慶應通信! r.saitoの研究室

慶應義塾大学通信教育課程のブログです。皆さんの卒業を応援します。

社会学史1(5)

 文学部1類に学士入学して、どのレポートを書こうか迷ったら、社会学史1をおすすめします。約400字で「はじめに」、1600字で社会学者の議論の要約、1600字で現代的視点からの分析、400字で「終わりに(まとめ)」という感じで書いていくと良いでしょう。
社会学史1(1)
社会学史1(2)
社会学史1(3)
社会学史1(4)
 この課題で注意しておきたいのは「現代的視点からの分析」という点です。「現代的視点って何?」と思われる方は、きっとおられるでしょう。この言葉を言い換えると、以下の二点になります。
(i)昔の人の議論だけれども、今の時代に当てはめるとしっくりくるよ
(ii)この議論は、今の時代にはそぐわない、もっとしっくりくる別の意見があるよ
 (i)のケースが、以前私が書いた『社会学史1(4)』です。ここで私はロバート・キング・マートンの議論を紹介して、彼の議論が今でもしっくりくるものであると書いています。しかし残念ながら教科書の『クロニクル社会学』にはマートンの議論は載ってませんでした。うっかりです。
 このままだとアレなので、他にマルクスを例を挙げて解説しましょう。マルクスの言葉の一つに「疎外」というものがあります。

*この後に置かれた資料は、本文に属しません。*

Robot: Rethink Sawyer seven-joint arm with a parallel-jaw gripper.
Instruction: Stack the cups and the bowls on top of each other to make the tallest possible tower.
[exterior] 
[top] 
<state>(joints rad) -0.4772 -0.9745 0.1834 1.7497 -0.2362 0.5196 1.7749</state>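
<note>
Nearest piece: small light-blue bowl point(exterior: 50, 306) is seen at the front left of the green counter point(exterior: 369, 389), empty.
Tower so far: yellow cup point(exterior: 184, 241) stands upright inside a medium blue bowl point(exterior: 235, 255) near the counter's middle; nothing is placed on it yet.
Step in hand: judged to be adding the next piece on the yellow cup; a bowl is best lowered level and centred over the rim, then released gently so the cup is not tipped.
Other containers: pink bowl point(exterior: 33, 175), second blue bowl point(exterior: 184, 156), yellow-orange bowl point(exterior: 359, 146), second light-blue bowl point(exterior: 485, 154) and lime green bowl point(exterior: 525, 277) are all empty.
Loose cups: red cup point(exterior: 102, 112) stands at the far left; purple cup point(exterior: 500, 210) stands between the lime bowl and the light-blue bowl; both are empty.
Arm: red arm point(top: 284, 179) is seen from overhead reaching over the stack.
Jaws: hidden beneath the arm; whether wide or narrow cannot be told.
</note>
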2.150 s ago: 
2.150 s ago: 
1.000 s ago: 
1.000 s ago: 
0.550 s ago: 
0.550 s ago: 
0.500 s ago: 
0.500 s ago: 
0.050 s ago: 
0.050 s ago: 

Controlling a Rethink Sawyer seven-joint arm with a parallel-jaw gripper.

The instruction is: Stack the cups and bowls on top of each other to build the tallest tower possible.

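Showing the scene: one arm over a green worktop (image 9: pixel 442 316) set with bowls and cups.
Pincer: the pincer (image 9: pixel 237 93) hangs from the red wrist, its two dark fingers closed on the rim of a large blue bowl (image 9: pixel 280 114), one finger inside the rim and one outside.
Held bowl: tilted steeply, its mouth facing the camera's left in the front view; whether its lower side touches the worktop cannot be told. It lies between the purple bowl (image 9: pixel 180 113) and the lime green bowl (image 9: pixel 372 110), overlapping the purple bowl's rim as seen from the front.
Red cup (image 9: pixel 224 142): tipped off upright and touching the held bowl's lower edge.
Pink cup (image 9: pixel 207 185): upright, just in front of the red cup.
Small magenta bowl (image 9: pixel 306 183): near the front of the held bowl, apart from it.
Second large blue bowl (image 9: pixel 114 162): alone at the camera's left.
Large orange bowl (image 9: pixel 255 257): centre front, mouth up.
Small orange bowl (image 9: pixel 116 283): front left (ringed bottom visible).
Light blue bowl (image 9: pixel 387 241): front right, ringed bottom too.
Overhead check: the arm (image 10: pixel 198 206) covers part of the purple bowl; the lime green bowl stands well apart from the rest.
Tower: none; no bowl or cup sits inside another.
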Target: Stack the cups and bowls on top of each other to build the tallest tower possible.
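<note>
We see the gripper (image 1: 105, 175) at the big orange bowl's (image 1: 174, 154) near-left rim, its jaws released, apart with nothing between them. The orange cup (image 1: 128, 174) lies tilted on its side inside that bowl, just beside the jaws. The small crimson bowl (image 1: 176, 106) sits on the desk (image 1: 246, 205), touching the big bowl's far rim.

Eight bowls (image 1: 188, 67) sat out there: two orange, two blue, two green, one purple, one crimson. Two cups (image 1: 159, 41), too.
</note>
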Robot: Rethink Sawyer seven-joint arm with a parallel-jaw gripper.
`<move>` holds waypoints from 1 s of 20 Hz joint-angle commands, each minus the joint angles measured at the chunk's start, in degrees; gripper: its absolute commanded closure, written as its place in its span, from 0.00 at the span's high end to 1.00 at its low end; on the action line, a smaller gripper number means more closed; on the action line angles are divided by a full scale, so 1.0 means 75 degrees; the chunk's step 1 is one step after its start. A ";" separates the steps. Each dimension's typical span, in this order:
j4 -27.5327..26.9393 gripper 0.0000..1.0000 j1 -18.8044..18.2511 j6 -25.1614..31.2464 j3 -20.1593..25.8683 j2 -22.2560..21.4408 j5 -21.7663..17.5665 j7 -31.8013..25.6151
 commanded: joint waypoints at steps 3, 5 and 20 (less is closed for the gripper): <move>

『クロニクル社会学』にはこのように説明されています。

 それ(=疎外)は資本主義社会における社会と人間の関係を描写する概念であると同時に、資本主義社会を批判する視座でもある。一言で言えば、疎外とは人間が主人公であるべき社会が、人間から疎遠な(fremd)になることである。

 踏み込んで説明すると、人間が生み出したものによって、逆に人間が支配されてしまうことです。例を挙げると、「神」や「お金」。たとえば、お金は本来は物々交換をスムーズにする手段であったのに、逆にその価値観は人間を縛り付けています。おそらくお金は、物を買うことによって自分自身を豊かにしていく道具でしょう。でも、逆にお金に支配されている人って多いですよね。
 他の例では、「就職先」があるかもしれません。今、就職先が決まらない、もしくは就職先が不本意であるという理由で自殺する学生が増えています。仕事をするということは、私は自分自身を試すことだと思っています。でも、他人と比べたりして、卑下してしまう。もしくは、ネットの就職先ランキングを見て悲観する。それが自殺につながってしまうのですかね。
 「学歴」も同じです。大学は、本来勉強して自分を高める場でしょう。しかし、大学のブランドにこだわるあまり、不本意入学などで勉強の意欲を失ってしまったり、優秀な他人と比べて自分を卑下してしまったりする。本来的ではないですよね。さて、誰でしょうか。私です。
 マルクスに関しては、日本語に訳された原書を読むと日が暮れるどころか人生を費やします。というか、日が暮れる程度でレポートが済めば天才です。漫画とか早わかり本(新書)から読んでいくしかないです。それが一番の早道です。
 それから(ii)のケースですが、私が書いた『社会学史1(3)』『社会学史1(4)』です。端的に言うと、現代のコンピュータ社会では、フーコーの議論はなかなか当てはめ辛い、というものです。このことに関しては、『社会学史1(3)』『社会学史1(4)』を再読していただければ幸いです。
 学士入学の方は、この科目から始めていくことをおすすめします。すでに別の単位をとられているならば、社会学史1は比較的易しいはずです。